It’s fourth and goal from inside the one. The safe field goal will tie the game and send it into overtime. But you’re on the road and the crowd is rocking. Your quarterback’s pleading during the timeout. Your offensive line wants you to believe in them. Begs and demands that you believe they can push forward and gain a few blades of grass and a shocking upset.
You throw off your headphones. Shake off your coordinators all yelling in your ear. You take the chance. You send in the play. You go for it.
They stuff your quarterback. They stop you short and you lose the game by inches. The papers blast you. The bloggers scream for your head. The alumni clap-close their checkbooks. The day after your season ends the Athletic Director announces they won’t be signing you to a new contract.
We pay by the inch. All of us. Too many around the waist increases our chances of acquiring this disease and that condition. Inches dictate whether or not the new couch is going to fit through the door or whether your car is going to fit into the tiny garage at the condo you’re looking to buy. They reveal whether you are in style or hopelessly out of date. On target or wide right.
So much of our looks and how self conscious or confident we become depends upon inches. How long our noses or chins or feet. By how many inches we boast in strategic places, by how many we suffer in all the wrong places and by how many are missing in places we’d hoped for better…
How much does an inch cost? Ask any carpet salesman. He’ll tell you. Or ask a plastic surgeon. A butcher. Ask any freshman boy undressing for the first time before swim class. Or any girl who hits six feet tall by the time she’s in the eighth grade. Ask the long jumper or the pole vaulter wearing the silver medal.
How much do we pay for an inch?
Time and time again we’ll hear stories of injuries, accidents, crashes, tumors, bullets…Doctors saying, “She was lucky. One inch to the left and she would have been paralyzed.” Or, “An inch higher and it would have pierced his heart.”
It’s not just football that’s a game of inches. Life is.
I’m not sure how many inches it would have taken that day, in the middle of that intersection, to kill me. Or to spare me completely. A few to the left; a couple to the right? How many inches between a close call and a closed casket?
Life continues on or life changes or life ends. Inches.
But it doesn’t take a ruler to determine what “this close” means.
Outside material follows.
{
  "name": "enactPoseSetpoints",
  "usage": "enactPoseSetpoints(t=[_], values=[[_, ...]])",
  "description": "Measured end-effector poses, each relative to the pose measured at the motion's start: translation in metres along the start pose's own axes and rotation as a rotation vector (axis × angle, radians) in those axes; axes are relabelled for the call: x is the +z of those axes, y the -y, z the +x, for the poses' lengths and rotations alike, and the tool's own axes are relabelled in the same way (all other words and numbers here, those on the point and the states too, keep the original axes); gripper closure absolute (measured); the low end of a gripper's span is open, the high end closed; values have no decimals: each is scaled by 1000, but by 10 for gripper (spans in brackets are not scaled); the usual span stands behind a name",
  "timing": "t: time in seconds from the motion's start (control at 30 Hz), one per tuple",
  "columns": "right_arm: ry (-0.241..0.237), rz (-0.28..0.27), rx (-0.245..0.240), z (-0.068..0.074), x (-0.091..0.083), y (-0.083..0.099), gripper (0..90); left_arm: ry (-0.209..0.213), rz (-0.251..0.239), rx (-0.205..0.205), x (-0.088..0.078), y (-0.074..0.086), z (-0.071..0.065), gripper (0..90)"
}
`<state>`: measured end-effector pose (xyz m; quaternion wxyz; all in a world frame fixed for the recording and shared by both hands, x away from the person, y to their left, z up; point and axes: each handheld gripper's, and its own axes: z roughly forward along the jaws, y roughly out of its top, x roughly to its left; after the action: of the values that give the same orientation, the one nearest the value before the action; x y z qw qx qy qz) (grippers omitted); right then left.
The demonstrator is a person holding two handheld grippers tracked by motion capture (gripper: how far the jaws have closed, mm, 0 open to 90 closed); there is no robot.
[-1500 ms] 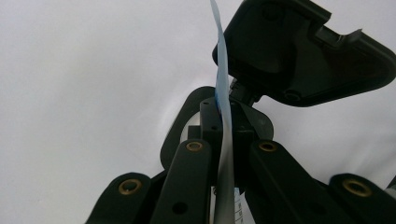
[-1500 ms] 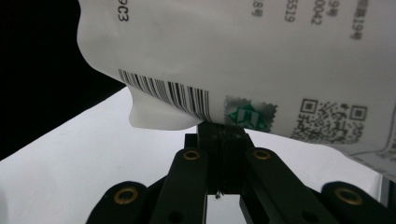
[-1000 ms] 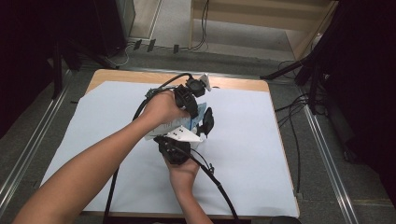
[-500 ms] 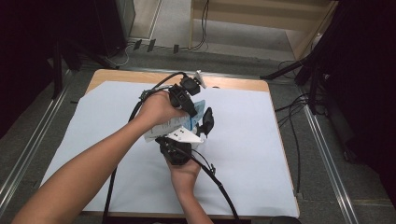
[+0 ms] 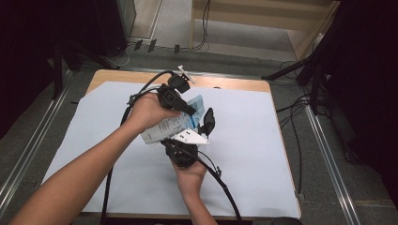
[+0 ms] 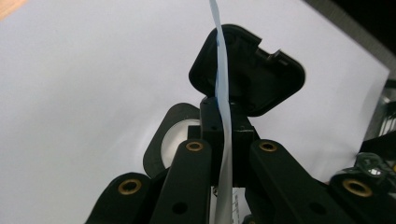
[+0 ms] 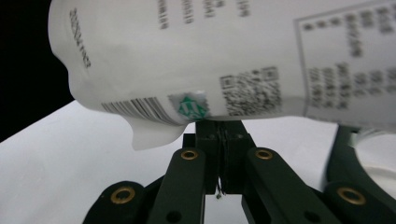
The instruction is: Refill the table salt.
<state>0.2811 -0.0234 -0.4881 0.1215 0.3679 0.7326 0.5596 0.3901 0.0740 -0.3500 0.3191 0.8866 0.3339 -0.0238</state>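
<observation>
While both claws pinch the printed plastic pouch above the desk, left claw shut on its blue top edge, right claw shut on its lower seam, uneven pulling risks tearing it crooked.

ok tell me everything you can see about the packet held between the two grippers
The packet is a flat, flexible pouch, white with blurred black print, a barcode, a QR code and a small green mark, and pale blue toward its far end. It looks like thin plastic film. It is held above the white sheet, tilted. The left gripper is shut on its blue end, the right gripper on its lower edge. Its film bends slightly between them.
</observation>
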Motion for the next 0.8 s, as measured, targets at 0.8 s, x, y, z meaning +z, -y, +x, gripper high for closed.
enactPoseSetpoints(t=[0.8], values=[[3,115,-66,-27,-32,-28,850,43,-328,-45,-47,49,28,900]])
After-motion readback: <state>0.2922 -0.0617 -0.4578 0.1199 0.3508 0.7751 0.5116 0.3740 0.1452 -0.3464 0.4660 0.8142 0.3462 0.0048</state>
I consider my stubborn headaches and haphazard balance, the shoddy memory and the occasional ridiculous butchering of the English language simply payment for the inches. The inches that saved me. The inches I measure between dying in a crumpled vehicle crash and living a gift every day I’m still here.
And I’m more than happy to pay.
How many inches have changed your life? Dictated your future? Did he swing his fist and miss so you stayed? Did the oncologist tell you that the size of your tumor was still small enough to treat and beat? Did you turn back to say, “I’m sorry” before they walked out the door for good? Did you open your eyes after the roadside bomb exploded to find the buddy beside you dead?
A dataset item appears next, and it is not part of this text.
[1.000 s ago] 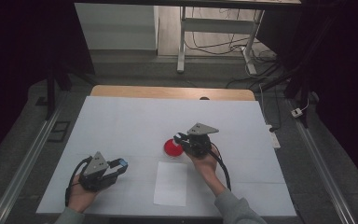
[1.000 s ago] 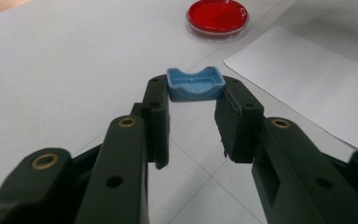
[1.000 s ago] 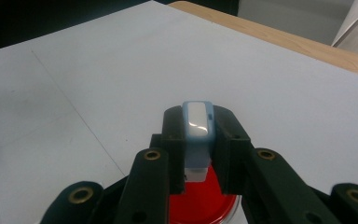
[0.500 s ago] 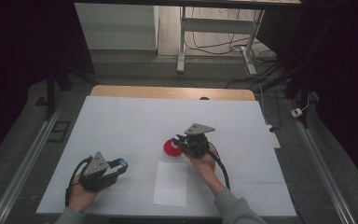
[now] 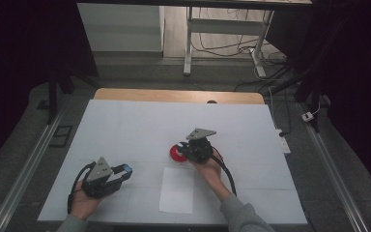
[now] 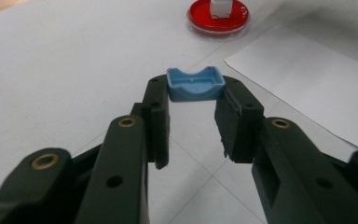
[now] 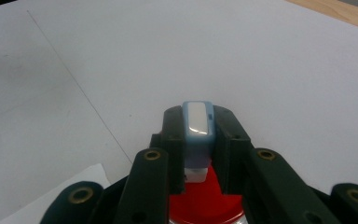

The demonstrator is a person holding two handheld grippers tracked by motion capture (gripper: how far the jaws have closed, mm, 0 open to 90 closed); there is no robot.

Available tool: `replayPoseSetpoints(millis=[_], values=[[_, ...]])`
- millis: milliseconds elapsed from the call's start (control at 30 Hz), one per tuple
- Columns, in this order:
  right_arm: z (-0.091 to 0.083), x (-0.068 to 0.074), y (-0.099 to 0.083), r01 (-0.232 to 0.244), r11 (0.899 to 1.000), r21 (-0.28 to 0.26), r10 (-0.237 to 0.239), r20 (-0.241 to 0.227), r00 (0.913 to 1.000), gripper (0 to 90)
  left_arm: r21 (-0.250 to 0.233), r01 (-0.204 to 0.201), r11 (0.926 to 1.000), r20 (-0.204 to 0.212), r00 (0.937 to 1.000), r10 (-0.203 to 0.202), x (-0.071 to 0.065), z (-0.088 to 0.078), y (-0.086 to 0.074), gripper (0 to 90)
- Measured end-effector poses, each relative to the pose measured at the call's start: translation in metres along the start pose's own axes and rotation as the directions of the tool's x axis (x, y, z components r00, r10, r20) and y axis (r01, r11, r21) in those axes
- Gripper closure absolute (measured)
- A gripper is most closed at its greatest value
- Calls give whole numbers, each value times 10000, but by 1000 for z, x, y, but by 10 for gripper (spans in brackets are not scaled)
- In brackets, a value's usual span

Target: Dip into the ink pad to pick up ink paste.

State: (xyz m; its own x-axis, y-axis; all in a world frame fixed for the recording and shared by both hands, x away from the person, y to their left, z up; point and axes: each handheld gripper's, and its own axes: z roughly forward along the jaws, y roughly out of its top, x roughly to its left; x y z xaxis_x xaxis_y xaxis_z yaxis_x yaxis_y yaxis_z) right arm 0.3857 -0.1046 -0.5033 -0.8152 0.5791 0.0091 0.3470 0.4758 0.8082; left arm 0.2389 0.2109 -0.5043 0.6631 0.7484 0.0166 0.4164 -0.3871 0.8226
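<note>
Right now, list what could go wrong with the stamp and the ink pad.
1. The right gripper clamps the stamp over the red ink pad; pressed off-centre, it may tip or ink unevenly.
2. The left gripper pinches the blue cap only at its fingertips, so the cap could slip out.
3. A freshly inked stamp might smear the paper if dragged.

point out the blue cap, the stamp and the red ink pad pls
blue cap [image 6: 195, 85], left gripper view, on its hollow inner face.
stamp [image 7: 198, 122], right gripper view, on its pale top.
red ink pad [image 6: 218, 17], left gripper view, on its red surface.
</note>
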Motion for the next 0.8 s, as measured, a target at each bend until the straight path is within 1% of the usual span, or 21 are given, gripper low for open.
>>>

How much should the inches cost?
If the chance at a happy life is what we’re buying, what then are those inches worth? How much are we willing to pay?
As survivors, we can get all tangled up in how life was supposed to be and how much better it was before it was changed and screwed up and turned upside down by some breath-taking, choking, just-plain-stupid diagnosis. We can cling to before and cast a defiant ear at those screaming to us that it doesn’t change anything.
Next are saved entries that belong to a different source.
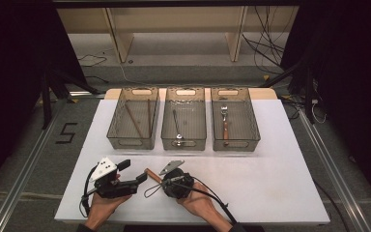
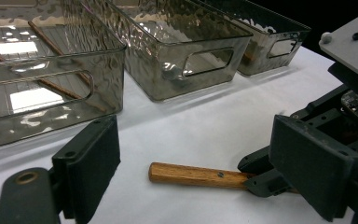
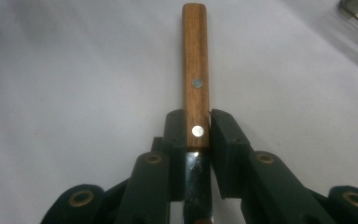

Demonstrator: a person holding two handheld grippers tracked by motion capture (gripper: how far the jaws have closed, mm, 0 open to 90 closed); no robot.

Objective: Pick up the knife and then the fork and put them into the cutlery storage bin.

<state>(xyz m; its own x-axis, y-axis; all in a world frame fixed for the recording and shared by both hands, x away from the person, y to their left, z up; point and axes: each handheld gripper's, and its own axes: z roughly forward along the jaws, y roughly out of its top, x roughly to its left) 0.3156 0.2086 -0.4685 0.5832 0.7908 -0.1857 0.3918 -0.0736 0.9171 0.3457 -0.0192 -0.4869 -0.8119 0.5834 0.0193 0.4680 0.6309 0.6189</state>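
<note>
Right gripper [image 3: 197,133] clamped on wooden-handled utensil [image 3: 195,65] lying on worktop [image 1: 270,183]; left gripper [image 2: 191,154], just beside utensil, stands wide open, empty.

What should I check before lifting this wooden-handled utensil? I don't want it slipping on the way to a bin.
1. Right gripper closed on the wooden-handled utensil: ok, pads sit against both sides of the handle near its lower rivet.
2. Grip centred: not ok, most of the handle sticks out past the jaws.
3. Utensil type: cannot tell, the metal end is hidden under the gripper.
4. Left gripper clear: ok, open, utensil handle lies between its jaws untouched.
5. Bins: chopstick bin, spoon bin and fork bin stand open-topped.
6. Path to the bins: ok, bare table.
</note>
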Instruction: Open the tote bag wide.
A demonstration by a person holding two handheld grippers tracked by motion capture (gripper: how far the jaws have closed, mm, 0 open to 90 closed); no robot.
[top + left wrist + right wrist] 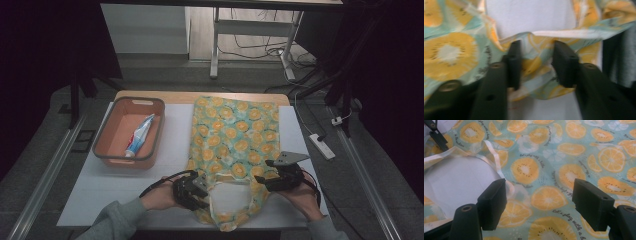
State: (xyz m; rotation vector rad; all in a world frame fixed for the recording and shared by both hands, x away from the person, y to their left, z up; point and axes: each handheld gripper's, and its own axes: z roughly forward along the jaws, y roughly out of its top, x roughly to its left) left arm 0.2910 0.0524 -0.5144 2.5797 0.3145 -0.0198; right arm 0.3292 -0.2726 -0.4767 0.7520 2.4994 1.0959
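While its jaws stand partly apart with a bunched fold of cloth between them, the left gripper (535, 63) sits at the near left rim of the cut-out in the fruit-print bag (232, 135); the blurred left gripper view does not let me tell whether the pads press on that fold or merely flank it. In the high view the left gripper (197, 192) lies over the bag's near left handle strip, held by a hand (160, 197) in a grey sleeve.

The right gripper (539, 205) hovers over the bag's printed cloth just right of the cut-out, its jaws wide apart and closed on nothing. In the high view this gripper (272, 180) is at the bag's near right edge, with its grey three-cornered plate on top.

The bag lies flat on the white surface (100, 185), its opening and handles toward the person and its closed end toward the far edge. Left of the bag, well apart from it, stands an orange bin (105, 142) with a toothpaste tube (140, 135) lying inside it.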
It’s easy, or maybe easier, to comfort with before. To elevate and deify before. To cling desperately to before. To refuse now. Or to throw anger at it. Pills, booze. Anything.
Something to quiet the hecklers in the mirror taunting, Why me? Why did my house get leveled by the tornado and nobody else’s? Why did I get the parents who were absent addicts? Why did my husband run off with my sister? Why did I get the uncle with the groping hands? Why did I get the *%^#ing brain injury, tumor, bad heart, curved spine, brittle bones, missing legs, failing eyes or the million other possibilities in life?
We can deny it, avoid it, run from it, drown it, disguise it.
Or we can pay for our inches.
We can remind ourselves with each payment that this is for the inch that saved me. This is for the inch between Stage Two and Stage Four. This is for the inch between chronic back problems and paralysis. This is for the inch between brain surgery and brain death. This is for the extra day, extra week, extra year, extra chance to spend one more moment with the people and pets I love.
Is it worth it then?
It is to me. I’ll suffer every stupid headache for every moment I can think and speak and write and express. I’ll walk like an absolute goofball and suffer every stumble and every fall for each step I can take towards a hug, towards someone I love or something I enjoy, or while holding hands walking next to my niece and my nephew. I’ll lose words and get stuck on words for every chance I still get to say, “I love you” or “I’m sorry” or “Good morning.”
How many inches are you willing to pay for? How are you planning to pay? No credit cards accepted here.
Every inch that saved us. Every inch that kept, spared and protected us. Every inch that measures another day on the calendar. Every inch between us and the moment we stop measuring.
It takes 72 inches to bury us. It takes one to move forward.
One inch to more than yesterday. To away from rock bottom. To better. To OK, maybe.
One inch to living. To living again.